* [Directions]: Find each line below where the word "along" occurs, and copy it.

* [Data below]:
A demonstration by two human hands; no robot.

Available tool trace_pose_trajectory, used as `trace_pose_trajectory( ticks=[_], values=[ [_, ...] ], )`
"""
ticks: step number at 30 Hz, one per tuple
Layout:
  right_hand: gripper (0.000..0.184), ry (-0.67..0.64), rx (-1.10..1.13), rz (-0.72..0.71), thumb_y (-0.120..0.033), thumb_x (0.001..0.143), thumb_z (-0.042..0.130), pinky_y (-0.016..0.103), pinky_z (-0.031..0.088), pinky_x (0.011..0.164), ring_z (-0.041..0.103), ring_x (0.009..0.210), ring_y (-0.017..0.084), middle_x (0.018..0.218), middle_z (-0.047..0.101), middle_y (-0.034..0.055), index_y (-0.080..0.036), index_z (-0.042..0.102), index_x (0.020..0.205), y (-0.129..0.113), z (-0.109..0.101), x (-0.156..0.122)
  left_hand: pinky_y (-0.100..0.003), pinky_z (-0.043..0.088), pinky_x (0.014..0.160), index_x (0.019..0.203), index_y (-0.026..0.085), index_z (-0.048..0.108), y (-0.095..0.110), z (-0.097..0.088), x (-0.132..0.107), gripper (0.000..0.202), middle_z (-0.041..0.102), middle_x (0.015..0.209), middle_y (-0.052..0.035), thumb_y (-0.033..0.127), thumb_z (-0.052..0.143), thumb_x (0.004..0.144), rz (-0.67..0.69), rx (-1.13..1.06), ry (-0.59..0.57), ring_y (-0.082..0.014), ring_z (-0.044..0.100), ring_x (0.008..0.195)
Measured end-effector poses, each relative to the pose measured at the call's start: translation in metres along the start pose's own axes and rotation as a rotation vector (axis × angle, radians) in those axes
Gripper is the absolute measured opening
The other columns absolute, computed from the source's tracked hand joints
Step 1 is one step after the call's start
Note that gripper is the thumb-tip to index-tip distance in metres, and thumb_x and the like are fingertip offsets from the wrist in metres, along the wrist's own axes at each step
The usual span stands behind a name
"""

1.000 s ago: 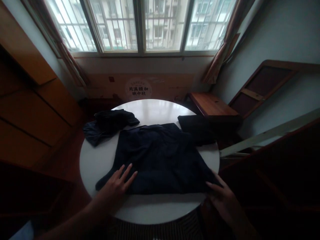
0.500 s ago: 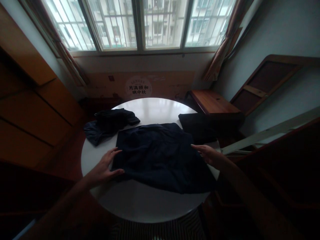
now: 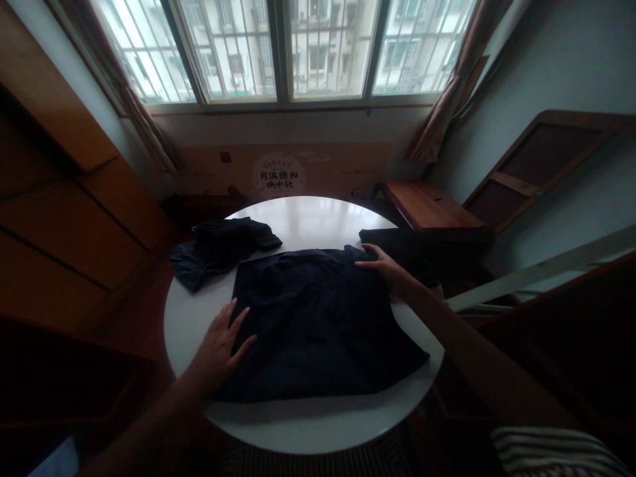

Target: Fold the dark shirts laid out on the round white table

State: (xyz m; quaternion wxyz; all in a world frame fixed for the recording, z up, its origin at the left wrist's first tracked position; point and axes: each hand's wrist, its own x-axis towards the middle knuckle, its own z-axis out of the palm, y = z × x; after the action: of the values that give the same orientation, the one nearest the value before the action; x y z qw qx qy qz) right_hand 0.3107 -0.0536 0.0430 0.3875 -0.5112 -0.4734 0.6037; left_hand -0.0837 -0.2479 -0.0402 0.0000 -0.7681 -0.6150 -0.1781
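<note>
A dark navy garment [image 3: 308, 324] lies spread flat on a round white table [image 3: 308, 218], its folds hard to read in the dim light. My left hand [image 3: 219, 351] rests on the garment's left side with the fingers spread. My right hand [image 3: 385, 268] lies on its upper right edge, fingers flat and pointing left. Neither hand visibly pinches the cloth. Behind it, a crumpled dark garment [image 3: 221, 250] lies at the table's far left, and a black garment [image 3: 402, 255] lies at the far right, hanging past the rim.
A wooden cabinet [image 3: 74, 212] stands at the left. Beyond the table are a printed carton [image 3: 278, 175] under a barred window [image 3: 283, 53] and a low wooden bench [image 3: 430, 205]. A pale plank [image 3: 541, 271] and striped cloth [image 3: 551, 450] are at the right.
My right hand has moved from the garment's lower right corner up to its upper right edge. My left hand has gone up the garment's left edge and come back down onto the cloth.
</note>
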Motion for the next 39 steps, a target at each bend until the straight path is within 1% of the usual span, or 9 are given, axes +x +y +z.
trace_pose_trajectory(
  ticks=[5, 7, 14, 19, 23, 28, 31, 34, 39],
  values=[
    [0.057, -0.042, -0.347, -0.511, -0.020, 0.077, 0.067, 0.038, 0.043, 0.108, 0.050, 0.131, 0.024, 0.136, 0.059, 0.0077, -0.024, 0.057, 0.132, -0.014, -0.015, -0.003, -0.056, 0.034, 0.113, 0.150, 0.022, 0.037, 0.003, -0.002, -0.002, 0.059, 0.025, 0.160, -0.0155, 0.047, 0.047, 0.098, -0.010, 0.022, -0.018, -0.0341, 0.028, 0.146],
    [0.061, 0.038, -0.474, -0.568, -0.020, 0.077, 0.066, 0.040, 0.038, 0.112, 0.044, 0.137, 0.025, 0.140, 0.055, 0.0083, -0.024, 0.054, 0.137, -0.012, -0.024, -0.004, -0.056, 0.035, 0.113, 0.149, 0.021, 0.040, 0.004, -0.003, -0.001, 0.059, 0.027, 0.159, -0.0160, 0.049, 0.048, 0.097, -0.014, 0.030, -0.025, -0.0344, 0.030, 0.145],
    [0.118, 0.289, -0.423, -0.144, -0.019, 0.056, 0.089, 0.036, 0.059, 0.080, 0.068, 0.100, 0.028, 0.132, 0.060, 0.0202, -0.015, 0.024, 0.154, 0.010, -0.038, -0.001, -0.054, 0.041, 0.109, 0.131, 0.012, 0.056, 0.001, -0.023, 0.051, 0.044, 0.054, 0.136, -0.0176, 0.040, 0.040, 0.101, 0.003, 0.043, 0.054, -0.0308, 0.049, 0.130],
    [0.075, 0.308, -0.235, 0.082, -0.020, 0.064, 0.087, 0.021, 0.055, 0.059, 0.068, 0.080, 0.018, 0.114, 0.066, 0.0204, -0.004, 0.054, 0.129, -0.002, -0.029, -0.002, -0.049, 0.036, 0.114, 0.136, 0.012, 0.054, 0.030, -0.021, 0.125, 0.045, 0.052, 0.142, -0.0162, 0.034, 0.033, 0.103, 0.213, 0.003, -0.032, -0.0274, 0.045, 0.134],
    [0.061, 0.057, -0.320, 0.113, -0.032, 0.060, 0.092, 0.020, 0.051, 0.051, 0.066, 0.070, 0.016, 0.093, 0.071, 0.0101, -0.012, 0.066, 0.111, -0.005, -0.032, -0.014, -0.062, 0.025, 0.115, 0.149, 0.026, 0.042, 0.050, 0.007, 0.162, 0.051, 0.034, 0.158, -0.0101, 0.044, 0.038, 0.102, 0.279, 0.023, -0.208, -0.0337, 0.026, 0.147],
    [0.100, -0.161, -0.432, 0.189, -0.039, 0.053, 0.095, 0.027, 0.057, 0.055, 0.069, 0.078, 0.023, 0.104, 0.072, 0.0101, -0.023, 0.049, 0.140, 0.020, -0.047, -0.056, -0.069, 0.015, 0.114, 0.155, 0.032, 0.027, 0.040, 0.031, 0.173, 0.062, 0.021, 0.163, -0.0061, 0.057, 0.035, 0.100, 0.171, 0.046, -0.335, -0.0350, 0.009, 0.151],
    [0.096, -0.233, -0.375, 0.147, -0.039, 0.055, 0.093, 0.037, 0.061, 0.073, 0.070, 0.094, 0.028, 0.111, 0.071, 0.0104, -0.024, 0.048, 0.139, 0.043, -0.051, -0.081, -0.069, 0.013, 0.115, 0.155, 0.033, 0.026, 0.035, 0.033, 0.172, 0.062, 0.019, 0.164, -0.0041, 0.059, 0.034, 0.099, 0.160, 0.034, -0.329, -0.0338, 0.007, 0.151],
    [0.093, -0.165, -0.324, -0.006, -0.040, 0.054, 0.092, 0.044, 0.057, 0.090, 0.064, 0.112, 0.031, 0.123, 0.066, 0.0129, -0.023, 0.052, 0.135, 0.057, -0.053, -0.098, -0.069, 0.012, 0.114, 0.155, 0.033, 0.028, 0.036, 0.032, 0.172, 0.063, 0.020, 0.163, -0.0047, 0.059, 0.035, 0.099, 0.156, 0.029, -0.323, -0.0344, 0.007, 0.151],
    [0.083, -0.198, -0.311, 0.042, -0.046, 0.063, 0.087, 0.044, 0.059, 0.086, 0.068, 0.104, 0.029, 0.124, 0.065, 0.0116, -0.026, 0.053, 0.137, 0.059, -0.062, -0.112, -0.069, 0.015, 0.114, 0.152, 0.031, 0.037, 0.036, 0.033, 0.176, 0.055, 0.027, 0.162, -0.0055, 0.051, 0.033, 0.101, 0.162, 0.023, -0.298, -0.0353, 0.014, 0.150]
  ],
)
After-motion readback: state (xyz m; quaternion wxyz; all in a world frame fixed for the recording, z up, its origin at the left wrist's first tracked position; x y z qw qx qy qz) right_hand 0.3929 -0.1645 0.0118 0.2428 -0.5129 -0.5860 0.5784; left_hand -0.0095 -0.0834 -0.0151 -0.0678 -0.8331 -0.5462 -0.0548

* [Solution]:
Measured end-effector poses, each relative to the pose measured at the call's start: translation in metres along the start pose's own axes and rotation as a rotation vector (axis × angle, radians) in those axes
Note that gripper is the thumb-tip to index-tip distance in metres, and thumb_x and the like are fingertip offsets from the wrist in metres, along the wrist's own axes at each step

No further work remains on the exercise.